[Dataset Boundary: Start]
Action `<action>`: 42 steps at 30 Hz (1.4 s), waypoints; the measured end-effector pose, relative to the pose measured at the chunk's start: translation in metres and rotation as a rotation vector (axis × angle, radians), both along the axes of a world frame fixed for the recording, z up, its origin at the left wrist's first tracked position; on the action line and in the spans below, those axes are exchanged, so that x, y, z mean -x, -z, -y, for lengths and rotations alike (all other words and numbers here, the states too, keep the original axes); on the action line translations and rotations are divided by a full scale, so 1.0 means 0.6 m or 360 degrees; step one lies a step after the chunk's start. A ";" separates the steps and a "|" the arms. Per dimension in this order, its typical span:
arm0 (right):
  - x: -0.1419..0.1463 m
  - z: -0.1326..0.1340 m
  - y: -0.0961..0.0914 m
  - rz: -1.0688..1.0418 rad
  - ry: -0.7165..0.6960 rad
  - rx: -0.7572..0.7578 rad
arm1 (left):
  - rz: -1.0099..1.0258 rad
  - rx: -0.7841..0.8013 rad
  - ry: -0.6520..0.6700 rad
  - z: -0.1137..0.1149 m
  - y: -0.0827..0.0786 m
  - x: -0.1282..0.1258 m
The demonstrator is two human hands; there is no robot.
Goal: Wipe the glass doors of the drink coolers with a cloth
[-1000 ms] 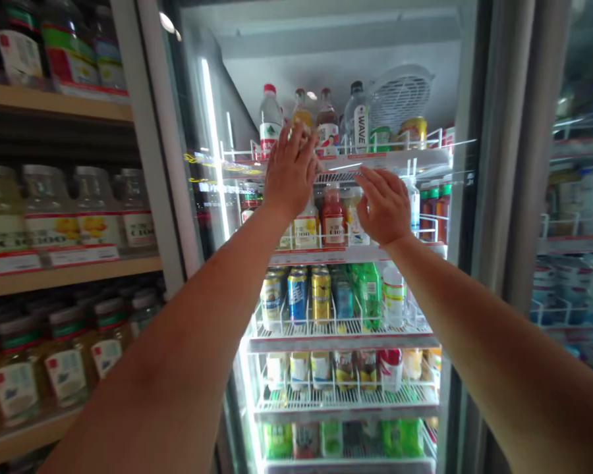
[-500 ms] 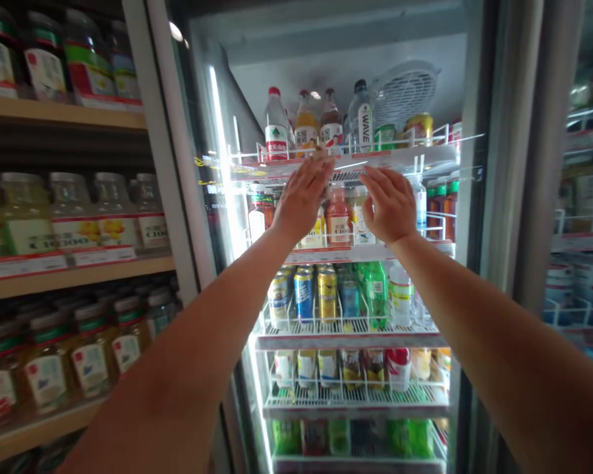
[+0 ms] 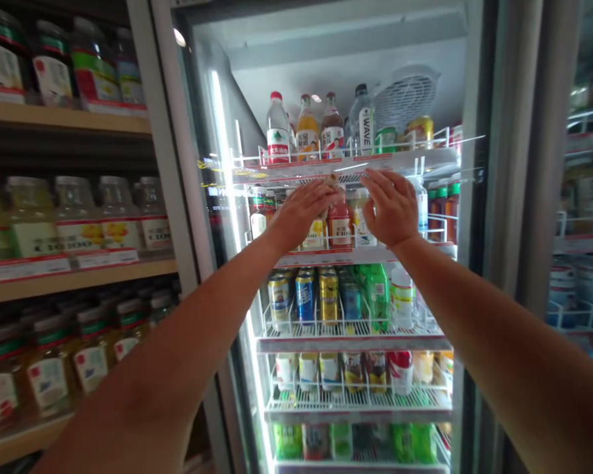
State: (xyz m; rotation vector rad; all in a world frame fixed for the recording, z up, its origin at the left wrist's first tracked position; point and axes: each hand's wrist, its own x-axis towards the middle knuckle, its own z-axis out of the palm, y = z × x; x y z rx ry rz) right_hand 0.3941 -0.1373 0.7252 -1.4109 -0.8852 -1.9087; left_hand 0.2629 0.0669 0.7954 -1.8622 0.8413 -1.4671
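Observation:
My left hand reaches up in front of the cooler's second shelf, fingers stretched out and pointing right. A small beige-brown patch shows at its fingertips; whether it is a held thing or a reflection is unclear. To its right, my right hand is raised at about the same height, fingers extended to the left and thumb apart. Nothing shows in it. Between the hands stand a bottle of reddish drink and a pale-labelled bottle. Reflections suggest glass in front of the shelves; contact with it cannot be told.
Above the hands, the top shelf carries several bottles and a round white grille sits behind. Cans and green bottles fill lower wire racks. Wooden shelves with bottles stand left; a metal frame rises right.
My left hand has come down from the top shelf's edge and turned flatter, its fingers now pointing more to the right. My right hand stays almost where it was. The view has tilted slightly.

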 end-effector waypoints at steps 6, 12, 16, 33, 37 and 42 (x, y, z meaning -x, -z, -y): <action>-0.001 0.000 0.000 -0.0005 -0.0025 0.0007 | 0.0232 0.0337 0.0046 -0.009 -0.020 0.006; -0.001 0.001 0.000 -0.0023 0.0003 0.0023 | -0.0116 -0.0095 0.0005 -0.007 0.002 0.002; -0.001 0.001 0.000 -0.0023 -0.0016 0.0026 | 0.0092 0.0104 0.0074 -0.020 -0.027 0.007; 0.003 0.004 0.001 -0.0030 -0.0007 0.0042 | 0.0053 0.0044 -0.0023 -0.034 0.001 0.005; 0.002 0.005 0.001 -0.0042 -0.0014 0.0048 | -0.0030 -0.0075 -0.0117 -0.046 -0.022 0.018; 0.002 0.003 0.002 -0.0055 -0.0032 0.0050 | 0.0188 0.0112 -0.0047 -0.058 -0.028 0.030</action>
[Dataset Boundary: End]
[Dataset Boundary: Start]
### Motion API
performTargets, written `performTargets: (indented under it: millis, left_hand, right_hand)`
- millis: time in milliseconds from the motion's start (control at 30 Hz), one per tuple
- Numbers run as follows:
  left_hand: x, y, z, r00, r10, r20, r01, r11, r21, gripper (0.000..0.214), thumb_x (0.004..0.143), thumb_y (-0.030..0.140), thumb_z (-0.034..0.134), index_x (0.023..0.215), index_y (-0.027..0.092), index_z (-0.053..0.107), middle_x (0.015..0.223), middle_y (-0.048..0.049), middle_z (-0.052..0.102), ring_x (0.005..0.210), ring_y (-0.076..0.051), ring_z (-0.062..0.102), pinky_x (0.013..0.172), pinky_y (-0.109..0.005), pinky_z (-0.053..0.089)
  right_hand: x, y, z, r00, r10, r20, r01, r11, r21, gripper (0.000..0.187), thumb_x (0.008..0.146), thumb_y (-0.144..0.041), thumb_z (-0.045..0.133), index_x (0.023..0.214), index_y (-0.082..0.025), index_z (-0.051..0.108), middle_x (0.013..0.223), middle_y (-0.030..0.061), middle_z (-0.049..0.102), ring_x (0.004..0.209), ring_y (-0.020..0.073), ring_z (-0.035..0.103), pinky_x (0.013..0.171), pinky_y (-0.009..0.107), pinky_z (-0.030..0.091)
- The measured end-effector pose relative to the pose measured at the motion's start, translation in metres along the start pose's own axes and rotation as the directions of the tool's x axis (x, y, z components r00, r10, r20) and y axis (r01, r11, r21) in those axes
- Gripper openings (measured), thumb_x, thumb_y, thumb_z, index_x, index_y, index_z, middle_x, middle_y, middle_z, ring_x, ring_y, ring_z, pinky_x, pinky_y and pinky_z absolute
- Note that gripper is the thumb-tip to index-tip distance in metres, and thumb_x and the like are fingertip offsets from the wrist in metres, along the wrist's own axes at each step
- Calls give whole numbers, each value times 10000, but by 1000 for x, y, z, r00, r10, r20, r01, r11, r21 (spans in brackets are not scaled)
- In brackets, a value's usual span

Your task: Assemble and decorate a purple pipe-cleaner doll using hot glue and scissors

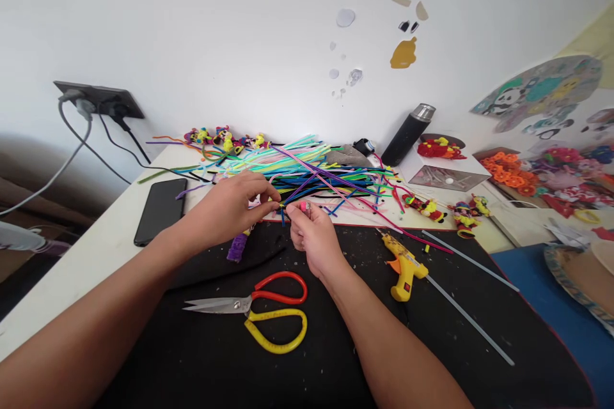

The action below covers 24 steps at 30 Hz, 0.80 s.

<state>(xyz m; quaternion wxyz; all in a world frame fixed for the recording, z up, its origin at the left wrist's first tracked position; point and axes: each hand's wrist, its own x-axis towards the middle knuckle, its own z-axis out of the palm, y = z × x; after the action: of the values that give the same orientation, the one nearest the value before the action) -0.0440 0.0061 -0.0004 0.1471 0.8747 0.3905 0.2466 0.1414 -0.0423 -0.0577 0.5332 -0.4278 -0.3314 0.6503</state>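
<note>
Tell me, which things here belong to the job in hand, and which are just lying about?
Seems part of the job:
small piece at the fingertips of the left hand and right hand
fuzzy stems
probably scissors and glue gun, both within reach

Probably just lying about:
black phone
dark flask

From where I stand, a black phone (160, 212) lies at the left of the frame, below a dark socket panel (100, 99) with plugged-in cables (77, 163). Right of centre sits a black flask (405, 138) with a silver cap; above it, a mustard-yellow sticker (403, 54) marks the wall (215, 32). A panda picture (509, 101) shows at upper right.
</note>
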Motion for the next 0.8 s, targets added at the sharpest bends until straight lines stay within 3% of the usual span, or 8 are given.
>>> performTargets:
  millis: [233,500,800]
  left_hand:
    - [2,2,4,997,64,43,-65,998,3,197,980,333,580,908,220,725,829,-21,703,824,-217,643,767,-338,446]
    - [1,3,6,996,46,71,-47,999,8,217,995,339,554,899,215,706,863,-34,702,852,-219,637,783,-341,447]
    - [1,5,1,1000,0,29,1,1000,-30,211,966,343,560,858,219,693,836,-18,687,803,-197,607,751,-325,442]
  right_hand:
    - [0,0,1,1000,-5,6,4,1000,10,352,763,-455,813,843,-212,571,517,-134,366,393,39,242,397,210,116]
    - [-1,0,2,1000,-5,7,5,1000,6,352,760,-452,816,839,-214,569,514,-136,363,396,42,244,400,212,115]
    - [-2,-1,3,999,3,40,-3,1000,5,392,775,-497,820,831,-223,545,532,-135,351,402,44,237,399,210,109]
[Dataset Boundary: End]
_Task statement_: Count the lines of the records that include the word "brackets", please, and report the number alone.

_Solution to the exercise_: 2